## Try it
With the line containing "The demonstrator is" as the final line, restate exactly every line of the data below from the first one onward, and copy no pictures.
.....
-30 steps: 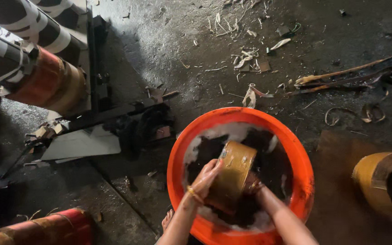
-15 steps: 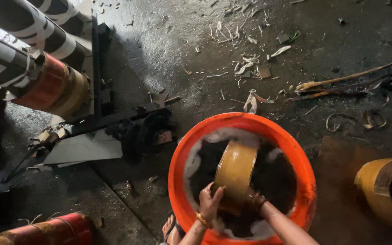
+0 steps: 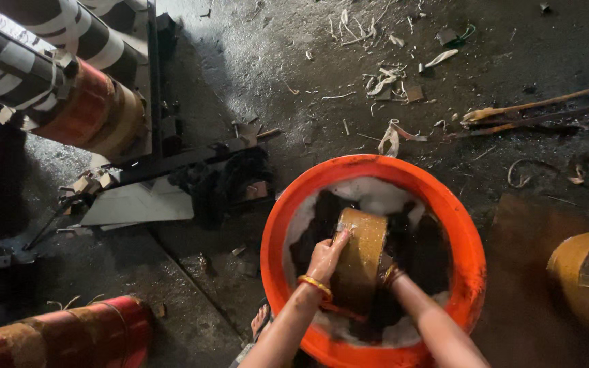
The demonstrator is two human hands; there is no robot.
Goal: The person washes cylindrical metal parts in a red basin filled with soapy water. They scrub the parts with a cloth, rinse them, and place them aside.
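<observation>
A round orange tub [image 3: 472, 238] sits on the dark floor, holding dark liquid and white foam. A yellow-brown cylindrical can [image 3: 364, 253] stands on edge inside it, partly in the liquid. My left hand [image 3: 326, 255] presses flat against the can's left side, a gold bangle on the wrist. My right hand [image 3: 388, 274] grips the can's right side and is mostly hidden behind it; only the wrist with a bangle shows. My bare foot [image 3: 262, 319] rests by the tub's left rim.
A machine with black-and-white striped rollers [image 3: 28, 54] and a red-brown roller [image 3: 90, 112] fills the left. A red roll [image 3: 69, 337] lies at bottom left. Another yellow can [image 3: 584, 279] sits at right. Scraps, strips and sticks [image 3: 512, 112] litter the floor behind.
The can has been turned and lowered in the tub. Both my hands have shifted with it, the left hand now flat on its side.
</observation>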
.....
## Solution to this task
-30 steps: 
-15 steps: 
+0 steps: 
The demonstrator is two human hands; there is no robot.

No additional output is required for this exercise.